▶ [To do]: When a line in the data below includes "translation", pick it out and copy it.

Stored records
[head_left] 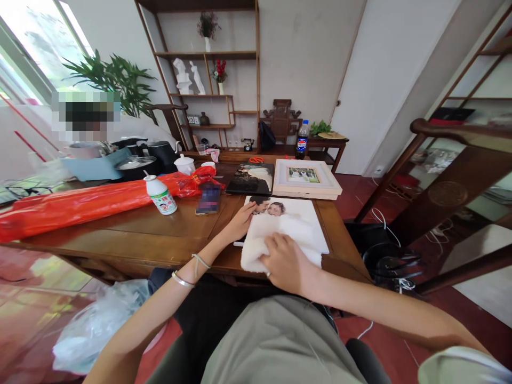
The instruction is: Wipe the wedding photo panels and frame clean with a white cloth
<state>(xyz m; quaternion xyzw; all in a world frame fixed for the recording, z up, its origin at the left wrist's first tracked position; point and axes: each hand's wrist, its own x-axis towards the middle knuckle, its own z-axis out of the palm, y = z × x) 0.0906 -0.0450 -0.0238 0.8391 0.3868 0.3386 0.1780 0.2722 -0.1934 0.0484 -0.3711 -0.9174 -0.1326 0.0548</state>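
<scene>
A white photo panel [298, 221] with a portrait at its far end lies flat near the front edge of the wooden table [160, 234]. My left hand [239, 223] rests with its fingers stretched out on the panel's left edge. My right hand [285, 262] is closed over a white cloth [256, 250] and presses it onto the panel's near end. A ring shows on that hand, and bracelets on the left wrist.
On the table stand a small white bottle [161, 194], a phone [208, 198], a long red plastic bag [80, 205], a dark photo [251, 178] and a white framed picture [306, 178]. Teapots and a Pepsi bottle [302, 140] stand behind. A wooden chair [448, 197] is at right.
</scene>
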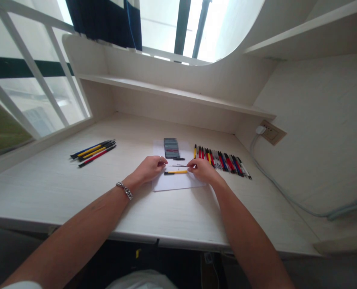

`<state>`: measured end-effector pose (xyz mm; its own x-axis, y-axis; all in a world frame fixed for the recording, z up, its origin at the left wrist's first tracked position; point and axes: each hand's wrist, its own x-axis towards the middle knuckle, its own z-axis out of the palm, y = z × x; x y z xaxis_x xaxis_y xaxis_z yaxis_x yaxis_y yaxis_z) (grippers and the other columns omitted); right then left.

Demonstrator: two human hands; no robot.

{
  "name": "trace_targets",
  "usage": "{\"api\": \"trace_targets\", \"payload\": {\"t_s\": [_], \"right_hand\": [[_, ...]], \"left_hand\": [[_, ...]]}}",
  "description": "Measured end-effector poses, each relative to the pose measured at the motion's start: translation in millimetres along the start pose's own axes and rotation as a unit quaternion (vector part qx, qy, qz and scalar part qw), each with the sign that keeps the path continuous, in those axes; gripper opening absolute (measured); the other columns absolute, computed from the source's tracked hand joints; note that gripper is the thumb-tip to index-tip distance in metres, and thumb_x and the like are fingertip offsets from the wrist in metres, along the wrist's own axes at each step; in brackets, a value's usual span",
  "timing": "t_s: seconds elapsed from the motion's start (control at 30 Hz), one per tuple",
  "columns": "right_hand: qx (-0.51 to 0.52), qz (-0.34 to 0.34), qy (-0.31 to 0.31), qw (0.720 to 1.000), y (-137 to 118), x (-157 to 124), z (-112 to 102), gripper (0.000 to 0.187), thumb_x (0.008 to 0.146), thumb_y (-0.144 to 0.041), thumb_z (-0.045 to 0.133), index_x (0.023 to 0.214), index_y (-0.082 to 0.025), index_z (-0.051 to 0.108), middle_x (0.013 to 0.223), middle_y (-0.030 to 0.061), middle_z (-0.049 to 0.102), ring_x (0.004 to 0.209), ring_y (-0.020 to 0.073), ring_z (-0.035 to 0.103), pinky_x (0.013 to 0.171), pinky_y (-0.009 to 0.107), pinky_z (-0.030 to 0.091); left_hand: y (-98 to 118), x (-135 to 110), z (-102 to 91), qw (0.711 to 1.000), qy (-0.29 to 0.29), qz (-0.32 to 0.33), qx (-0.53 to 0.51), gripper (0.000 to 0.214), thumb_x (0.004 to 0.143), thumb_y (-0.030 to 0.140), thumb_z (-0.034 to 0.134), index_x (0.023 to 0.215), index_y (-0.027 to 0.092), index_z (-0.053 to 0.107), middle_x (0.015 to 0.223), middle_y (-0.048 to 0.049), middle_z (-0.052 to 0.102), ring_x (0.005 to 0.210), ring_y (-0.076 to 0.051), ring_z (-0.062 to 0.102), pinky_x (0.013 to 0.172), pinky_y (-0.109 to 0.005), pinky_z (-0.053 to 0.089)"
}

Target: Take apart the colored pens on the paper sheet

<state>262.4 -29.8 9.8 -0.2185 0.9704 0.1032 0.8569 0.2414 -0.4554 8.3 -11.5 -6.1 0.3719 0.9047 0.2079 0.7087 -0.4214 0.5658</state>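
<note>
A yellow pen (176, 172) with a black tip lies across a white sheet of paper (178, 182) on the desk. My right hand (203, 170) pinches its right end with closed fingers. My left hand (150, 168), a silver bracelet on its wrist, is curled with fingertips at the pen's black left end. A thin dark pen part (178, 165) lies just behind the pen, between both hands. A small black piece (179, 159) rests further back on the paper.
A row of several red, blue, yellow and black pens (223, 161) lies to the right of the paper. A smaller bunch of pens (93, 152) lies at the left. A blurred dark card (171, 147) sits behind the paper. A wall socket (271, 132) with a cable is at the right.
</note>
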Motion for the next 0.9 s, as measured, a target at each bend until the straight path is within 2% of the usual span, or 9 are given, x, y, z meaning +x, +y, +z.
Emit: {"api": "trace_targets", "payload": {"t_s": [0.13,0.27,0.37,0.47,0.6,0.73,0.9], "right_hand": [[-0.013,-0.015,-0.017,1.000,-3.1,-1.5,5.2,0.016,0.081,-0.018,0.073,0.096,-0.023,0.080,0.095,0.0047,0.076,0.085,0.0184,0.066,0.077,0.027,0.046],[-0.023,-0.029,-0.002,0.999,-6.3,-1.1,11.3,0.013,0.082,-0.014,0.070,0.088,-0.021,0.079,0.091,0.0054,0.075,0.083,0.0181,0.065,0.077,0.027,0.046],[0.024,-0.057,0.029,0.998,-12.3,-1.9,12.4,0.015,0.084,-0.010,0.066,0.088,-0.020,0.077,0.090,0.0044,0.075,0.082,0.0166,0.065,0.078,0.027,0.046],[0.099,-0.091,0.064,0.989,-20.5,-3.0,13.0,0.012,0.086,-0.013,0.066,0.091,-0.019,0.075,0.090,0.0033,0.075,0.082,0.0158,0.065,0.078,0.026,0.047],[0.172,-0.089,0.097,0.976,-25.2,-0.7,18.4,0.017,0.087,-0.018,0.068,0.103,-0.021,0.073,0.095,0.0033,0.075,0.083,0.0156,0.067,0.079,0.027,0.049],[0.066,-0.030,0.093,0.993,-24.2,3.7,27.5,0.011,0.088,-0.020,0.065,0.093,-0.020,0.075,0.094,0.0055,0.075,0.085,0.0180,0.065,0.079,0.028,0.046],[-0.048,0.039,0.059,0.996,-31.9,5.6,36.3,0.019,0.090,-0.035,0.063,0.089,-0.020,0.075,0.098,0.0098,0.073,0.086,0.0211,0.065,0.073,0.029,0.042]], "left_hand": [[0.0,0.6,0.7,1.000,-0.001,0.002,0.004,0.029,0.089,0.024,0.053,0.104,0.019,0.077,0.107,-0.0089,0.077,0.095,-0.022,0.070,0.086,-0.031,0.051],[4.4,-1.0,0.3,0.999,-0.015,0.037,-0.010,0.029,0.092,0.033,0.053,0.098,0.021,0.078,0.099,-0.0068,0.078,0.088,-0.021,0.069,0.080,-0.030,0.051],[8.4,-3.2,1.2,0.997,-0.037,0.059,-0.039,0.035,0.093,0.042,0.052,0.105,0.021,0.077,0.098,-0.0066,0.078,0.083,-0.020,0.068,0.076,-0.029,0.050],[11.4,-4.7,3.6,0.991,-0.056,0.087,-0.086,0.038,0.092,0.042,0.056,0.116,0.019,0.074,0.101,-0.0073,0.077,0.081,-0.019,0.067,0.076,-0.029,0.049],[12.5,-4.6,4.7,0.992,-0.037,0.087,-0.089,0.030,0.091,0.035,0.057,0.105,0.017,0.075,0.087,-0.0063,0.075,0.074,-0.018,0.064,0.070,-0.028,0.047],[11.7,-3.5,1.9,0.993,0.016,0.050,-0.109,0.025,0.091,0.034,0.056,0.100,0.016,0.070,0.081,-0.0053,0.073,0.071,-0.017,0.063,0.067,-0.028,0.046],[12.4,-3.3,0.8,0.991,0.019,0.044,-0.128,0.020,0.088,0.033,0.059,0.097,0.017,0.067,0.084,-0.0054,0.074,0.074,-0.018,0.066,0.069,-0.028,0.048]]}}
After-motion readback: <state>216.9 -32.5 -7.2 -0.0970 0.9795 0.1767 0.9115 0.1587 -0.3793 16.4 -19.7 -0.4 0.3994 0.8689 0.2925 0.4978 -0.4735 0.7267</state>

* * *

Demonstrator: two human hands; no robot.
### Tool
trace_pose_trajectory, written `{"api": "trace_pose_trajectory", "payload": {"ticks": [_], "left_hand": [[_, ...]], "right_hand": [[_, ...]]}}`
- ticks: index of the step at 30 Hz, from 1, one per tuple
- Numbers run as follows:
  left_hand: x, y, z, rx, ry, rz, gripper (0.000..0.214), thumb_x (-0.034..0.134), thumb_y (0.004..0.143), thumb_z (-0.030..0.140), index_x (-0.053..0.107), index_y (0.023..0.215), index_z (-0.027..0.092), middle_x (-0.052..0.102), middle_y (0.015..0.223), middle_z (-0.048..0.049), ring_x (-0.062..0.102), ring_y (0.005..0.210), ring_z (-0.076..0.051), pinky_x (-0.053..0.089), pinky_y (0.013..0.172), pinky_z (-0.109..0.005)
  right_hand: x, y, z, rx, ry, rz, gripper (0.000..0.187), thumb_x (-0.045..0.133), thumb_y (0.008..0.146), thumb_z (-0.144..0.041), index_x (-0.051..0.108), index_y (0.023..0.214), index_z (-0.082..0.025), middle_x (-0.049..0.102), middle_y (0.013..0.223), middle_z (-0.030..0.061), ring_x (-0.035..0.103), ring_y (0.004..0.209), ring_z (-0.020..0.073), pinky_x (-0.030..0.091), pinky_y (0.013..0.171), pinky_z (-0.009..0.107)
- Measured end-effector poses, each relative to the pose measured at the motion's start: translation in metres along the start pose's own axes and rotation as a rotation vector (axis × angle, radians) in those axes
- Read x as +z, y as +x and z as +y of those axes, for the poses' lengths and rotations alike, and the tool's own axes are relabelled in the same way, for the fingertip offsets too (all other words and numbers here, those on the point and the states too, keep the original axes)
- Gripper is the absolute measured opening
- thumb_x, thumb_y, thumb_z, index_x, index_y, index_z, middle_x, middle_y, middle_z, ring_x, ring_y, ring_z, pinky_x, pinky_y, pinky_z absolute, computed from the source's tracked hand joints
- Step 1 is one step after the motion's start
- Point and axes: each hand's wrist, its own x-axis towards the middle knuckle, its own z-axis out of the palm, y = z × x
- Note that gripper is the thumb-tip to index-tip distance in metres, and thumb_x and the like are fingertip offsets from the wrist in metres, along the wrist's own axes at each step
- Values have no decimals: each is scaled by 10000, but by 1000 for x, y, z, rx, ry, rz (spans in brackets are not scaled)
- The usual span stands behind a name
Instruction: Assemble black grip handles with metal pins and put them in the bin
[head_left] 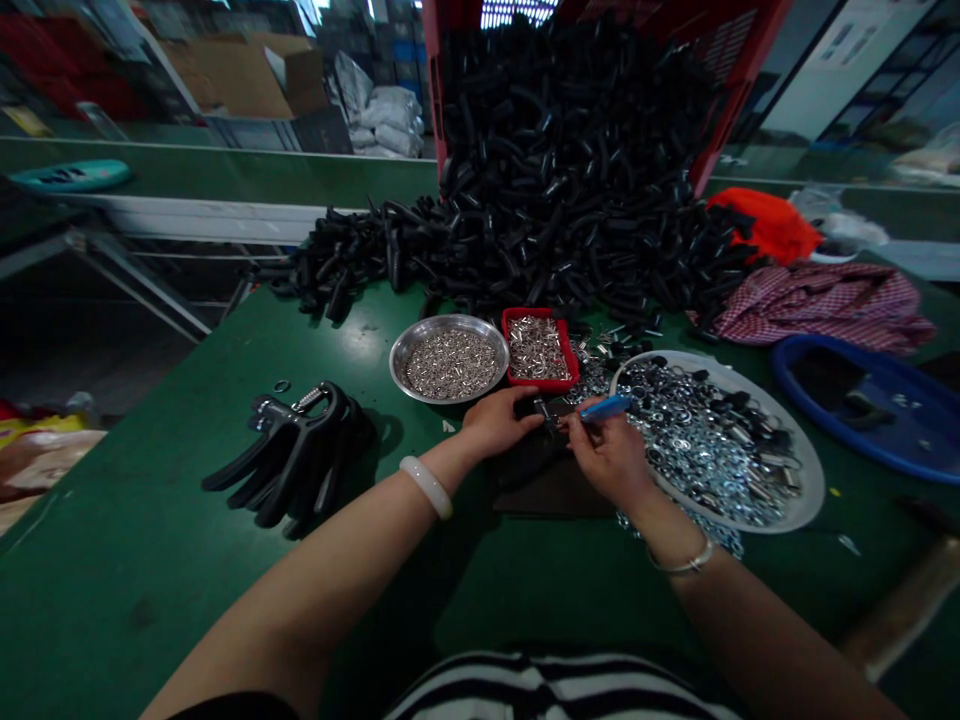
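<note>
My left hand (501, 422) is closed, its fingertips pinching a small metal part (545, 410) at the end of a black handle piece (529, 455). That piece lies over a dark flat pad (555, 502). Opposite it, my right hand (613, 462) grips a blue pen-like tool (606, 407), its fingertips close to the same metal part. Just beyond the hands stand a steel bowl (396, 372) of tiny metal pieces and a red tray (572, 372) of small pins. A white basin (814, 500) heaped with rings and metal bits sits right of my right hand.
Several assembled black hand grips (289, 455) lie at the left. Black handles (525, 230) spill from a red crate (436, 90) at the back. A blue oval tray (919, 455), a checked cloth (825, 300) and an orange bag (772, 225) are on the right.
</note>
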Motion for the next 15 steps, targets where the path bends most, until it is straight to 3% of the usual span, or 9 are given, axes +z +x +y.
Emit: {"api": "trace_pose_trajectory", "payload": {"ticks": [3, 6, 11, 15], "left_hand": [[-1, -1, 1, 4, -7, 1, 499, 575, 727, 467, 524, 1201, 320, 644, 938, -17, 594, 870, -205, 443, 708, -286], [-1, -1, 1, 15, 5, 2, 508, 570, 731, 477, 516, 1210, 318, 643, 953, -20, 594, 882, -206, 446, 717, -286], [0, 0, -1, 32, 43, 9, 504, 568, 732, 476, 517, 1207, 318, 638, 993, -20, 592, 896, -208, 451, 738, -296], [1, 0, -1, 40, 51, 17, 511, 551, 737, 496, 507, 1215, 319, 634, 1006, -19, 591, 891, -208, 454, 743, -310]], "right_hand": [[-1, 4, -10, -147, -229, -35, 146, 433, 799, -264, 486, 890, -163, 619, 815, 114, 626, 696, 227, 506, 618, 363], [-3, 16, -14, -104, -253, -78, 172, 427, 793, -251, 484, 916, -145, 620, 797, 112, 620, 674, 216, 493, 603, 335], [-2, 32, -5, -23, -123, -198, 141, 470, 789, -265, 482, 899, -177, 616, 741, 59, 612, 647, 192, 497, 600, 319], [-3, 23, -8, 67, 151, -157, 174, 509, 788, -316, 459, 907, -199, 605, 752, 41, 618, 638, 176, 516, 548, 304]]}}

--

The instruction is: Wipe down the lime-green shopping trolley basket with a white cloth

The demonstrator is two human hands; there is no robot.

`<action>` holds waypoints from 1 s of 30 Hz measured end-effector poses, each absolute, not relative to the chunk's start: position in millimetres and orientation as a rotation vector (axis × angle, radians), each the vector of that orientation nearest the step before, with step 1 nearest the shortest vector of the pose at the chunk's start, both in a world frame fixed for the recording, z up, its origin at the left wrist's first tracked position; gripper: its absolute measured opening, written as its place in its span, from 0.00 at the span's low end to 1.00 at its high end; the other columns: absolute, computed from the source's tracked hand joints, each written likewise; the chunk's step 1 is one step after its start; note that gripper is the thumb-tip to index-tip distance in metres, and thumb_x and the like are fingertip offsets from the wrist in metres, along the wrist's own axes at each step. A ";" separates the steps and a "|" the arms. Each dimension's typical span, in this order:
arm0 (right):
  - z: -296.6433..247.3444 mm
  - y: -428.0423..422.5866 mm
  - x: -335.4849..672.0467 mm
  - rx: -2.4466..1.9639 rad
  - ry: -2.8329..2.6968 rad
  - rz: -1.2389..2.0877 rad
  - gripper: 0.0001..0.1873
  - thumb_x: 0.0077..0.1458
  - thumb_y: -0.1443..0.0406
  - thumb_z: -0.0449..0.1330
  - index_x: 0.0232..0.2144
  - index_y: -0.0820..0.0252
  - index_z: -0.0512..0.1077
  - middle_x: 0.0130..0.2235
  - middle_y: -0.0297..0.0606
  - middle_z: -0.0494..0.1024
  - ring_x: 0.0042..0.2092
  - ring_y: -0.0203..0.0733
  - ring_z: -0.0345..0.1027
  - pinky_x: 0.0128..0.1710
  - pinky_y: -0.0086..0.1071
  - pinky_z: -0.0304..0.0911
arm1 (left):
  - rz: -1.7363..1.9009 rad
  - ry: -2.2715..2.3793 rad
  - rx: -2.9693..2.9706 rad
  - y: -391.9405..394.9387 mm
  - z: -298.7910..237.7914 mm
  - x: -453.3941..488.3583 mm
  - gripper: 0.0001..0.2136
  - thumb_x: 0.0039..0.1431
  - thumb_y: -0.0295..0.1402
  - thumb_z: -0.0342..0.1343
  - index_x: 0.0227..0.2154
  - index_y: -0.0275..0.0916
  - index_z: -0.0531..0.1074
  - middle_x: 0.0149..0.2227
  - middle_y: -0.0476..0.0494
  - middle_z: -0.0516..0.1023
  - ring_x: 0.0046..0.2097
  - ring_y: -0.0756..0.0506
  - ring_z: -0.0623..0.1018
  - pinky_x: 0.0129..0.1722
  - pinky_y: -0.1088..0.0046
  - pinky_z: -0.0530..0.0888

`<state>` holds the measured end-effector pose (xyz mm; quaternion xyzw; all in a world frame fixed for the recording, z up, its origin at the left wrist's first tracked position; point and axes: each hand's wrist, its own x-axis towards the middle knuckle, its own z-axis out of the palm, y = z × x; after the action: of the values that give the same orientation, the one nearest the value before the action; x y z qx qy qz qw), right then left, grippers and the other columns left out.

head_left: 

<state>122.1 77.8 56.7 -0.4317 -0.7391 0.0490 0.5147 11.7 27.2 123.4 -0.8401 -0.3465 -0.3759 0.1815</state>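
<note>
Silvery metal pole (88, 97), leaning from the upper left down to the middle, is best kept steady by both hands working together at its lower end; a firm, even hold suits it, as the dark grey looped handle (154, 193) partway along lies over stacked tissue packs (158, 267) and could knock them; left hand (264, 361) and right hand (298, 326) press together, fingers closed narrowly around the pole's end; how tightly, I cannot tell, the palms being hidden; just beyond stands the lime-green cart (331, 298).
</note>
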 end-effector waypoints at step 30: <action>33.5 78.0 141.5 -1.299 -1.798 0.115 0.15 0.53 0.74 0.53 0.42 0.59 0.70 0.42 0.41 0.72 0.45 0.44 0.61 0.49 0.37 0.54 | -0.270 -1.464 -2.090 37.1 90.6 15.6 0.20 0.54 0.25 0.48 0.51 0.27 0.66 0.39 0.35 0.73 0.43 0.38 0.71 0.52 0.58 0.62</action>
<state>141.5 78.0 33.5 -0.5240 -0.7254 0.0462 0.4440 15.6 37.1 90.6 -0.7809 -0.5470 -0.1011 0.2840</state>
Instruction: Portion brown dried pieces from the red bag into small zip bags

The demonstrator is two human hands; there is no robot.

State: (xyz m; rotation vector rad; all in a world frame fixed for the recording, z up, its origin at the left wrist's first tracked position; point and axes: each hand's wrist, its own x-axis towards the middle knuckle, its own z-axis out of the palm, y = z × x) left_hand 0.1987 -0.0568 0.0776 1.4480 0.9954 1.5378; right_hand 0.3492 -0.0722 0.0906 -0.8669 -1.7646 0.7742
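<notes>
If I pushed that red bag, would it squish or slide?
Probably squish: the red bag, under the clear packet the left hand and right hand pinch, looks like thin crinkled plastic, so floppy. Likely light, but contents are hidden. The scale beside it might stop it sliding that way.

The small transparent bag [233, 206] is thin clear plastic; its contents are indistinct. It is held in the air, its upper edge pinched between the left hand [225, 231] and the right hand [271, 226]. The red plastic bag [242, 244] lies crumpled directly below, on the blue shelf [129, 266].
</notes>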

▶ [Answer below]:
  "description": "Measured end-effector poses, each relative to the pose measured at the motion's start: translation in millimetres along the start pose's own axes and rotation as a unit quaternion (vector part qx, qy, qz and scalar part qw), each with the sign that keeps the path continuous, in those axes; gripper opening absolute (measured); the other columns absolute, computed from the source's tracked hand joints; note that gripper is the thumb-tip to index-tip distance in metres, and thumb_x and the like are fingertip offsets from the wrist in metres, along the wrist's own axes at each step; in brackets, a value's usual span",
- Measured end-effector poses, each relative to the pose measured at the motion's start: translation in metres along the start pose's own axes and rotation as a rotation vector (axis × angle, radians) in those axes

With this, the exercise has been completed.